[Directions] Range to output from the entries below: the line containing "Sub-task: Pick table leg" through the line containing "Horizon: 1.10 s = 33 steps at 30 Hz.". Set it down exactly, ends included, nothing else.

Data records
○ ○ ○

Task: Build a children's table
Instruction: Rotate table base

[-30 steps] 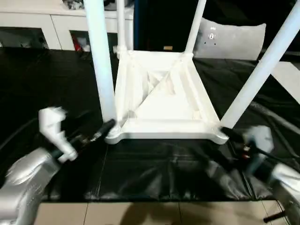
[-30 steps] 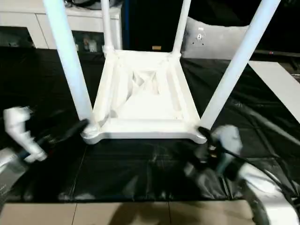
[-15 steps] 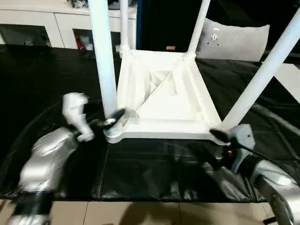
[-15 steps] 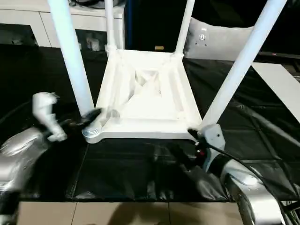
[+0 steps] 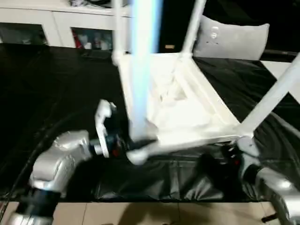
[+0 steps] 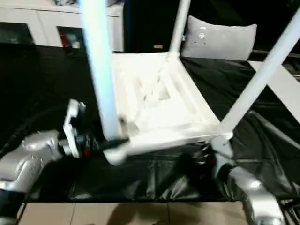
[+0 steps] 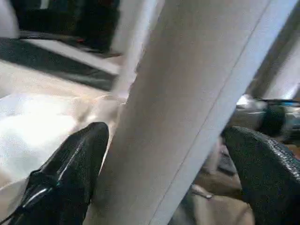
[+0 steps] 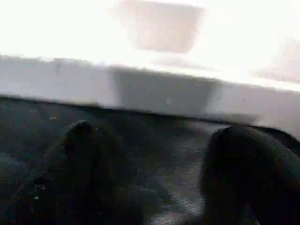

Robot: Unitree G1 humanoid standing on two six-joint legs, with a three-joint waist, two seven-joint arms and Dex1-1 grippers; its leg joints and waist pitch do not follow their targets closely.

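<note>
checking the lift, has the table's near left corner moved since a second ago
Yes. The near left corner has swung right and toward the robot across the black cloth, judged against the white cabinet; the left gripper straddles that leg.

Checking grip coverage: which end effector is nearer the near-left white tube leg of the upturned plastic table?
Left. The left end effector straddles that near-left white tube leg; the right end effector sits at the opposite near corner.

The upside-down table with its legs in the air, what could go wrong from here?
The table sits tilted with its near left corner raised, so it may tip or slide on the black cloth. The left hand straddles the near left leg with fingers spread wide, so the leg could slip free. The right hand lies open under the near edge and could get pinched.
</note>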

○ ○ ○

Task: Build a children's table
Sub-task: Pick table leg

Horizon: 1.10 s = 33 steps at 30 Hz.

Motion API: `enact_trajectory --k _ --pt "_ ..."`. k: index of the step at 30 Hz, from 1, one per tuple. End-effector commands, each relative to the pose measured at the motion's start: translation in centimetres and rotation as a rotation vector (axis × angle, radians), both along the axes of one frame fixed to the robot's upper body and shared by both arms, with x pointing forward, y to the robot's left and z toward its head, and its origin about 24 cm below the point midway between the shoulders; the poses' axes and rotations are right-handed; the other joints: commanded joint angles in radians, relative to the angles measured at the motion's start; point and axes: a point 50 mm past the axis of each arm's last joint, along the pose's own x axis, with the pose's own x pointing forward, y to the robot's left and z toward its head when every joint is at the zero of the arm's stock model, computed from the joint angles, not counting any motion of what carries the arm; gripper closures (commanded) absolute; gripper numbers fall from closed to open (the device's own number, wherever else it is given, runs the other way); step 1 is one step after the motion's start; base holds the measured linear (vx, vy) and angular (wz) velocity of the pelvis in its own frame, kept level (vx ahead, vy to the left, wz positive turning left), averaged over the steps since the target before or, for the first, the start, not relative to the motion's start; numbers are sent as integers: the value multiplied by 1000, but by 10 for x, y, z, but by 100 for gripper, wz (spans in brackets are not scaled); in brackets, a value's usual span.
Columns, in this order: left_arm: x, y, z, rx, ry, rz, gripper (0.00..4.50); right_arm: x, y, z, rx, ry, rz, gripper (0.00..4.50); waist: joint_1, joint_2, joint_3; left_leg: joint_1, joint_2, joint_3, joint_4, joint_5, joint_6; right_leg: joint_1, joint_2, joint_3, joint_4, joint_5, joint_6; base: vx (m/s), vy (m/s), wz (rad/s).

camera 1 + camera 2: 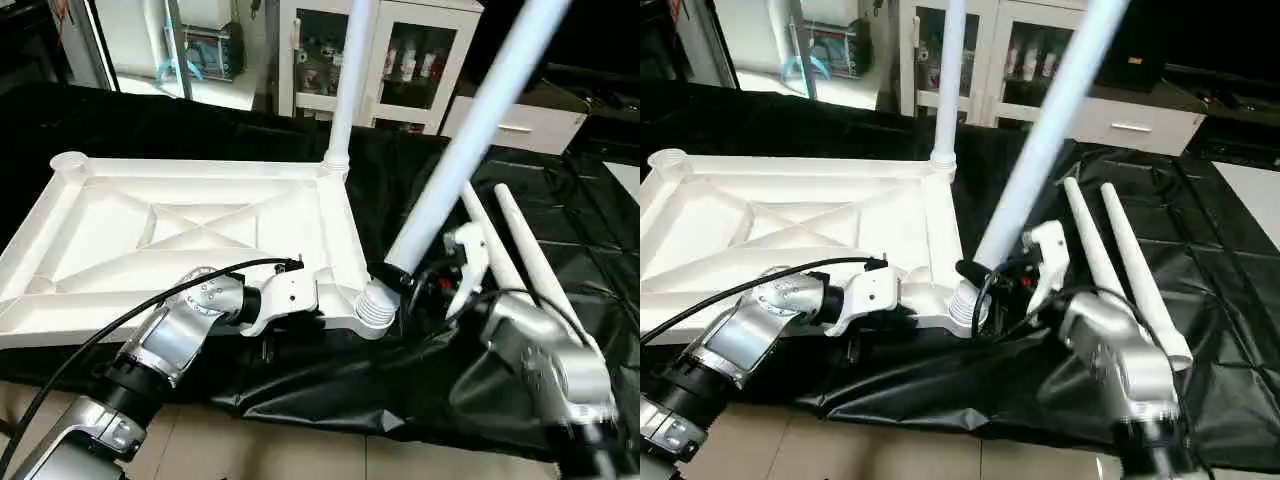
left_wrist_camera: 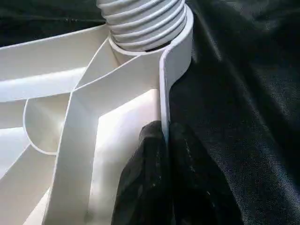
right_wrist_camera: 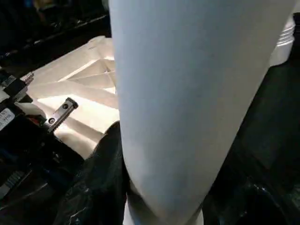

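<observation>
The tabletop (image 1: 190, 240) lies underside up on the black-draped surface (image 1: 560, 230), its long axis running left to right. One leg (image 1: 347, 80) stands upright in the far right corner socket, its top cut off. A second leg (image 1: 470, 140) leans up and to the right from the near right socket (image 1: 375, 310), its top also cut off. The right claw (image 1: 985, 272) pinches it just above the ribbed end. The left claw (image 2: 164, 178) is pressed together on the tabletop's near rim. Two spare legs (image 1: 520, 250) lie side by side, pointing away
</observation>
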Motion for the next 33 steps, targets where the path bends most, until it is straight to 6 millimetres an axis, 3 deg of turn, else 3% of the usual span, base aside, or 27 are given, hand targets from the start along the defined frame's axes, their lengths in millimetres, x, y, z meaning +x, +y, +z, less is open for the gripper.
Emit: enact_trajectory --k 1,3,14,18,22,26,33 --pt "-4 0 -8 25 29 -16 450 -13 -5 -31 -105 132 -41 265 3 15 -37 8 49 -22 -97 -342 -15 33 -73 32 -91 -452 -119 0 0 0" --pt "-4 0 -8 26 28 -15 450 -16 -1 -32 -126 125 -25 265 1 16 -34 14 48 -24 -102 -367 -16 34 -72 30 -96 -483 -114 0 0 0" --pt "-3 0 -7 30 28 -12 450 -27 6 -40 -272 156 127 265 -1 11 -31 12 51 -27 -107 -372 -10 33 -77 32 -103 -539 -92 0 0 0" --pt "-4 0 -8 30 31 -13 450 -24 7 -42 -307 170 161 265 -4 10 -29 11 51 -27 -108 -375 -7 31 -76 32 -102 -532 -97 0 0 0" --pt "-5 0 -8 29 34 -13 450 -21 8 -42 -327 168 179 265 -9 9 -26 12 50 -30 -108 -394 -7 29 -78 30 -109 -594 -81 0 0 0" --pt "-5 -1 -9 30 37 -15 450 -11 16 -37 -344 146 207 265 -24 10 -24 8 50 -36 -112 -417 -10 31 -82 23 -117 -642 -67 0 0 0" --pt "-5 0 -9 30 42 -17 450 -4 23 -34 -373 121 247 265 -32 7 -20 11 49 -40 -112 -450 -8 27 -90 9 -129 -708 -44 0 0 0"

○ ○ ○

[Answer to the exercise]
Sub-task: Pick table leg

Horizon: 1.10 s = 33 steps at 30 Hz.

No further answer is needed.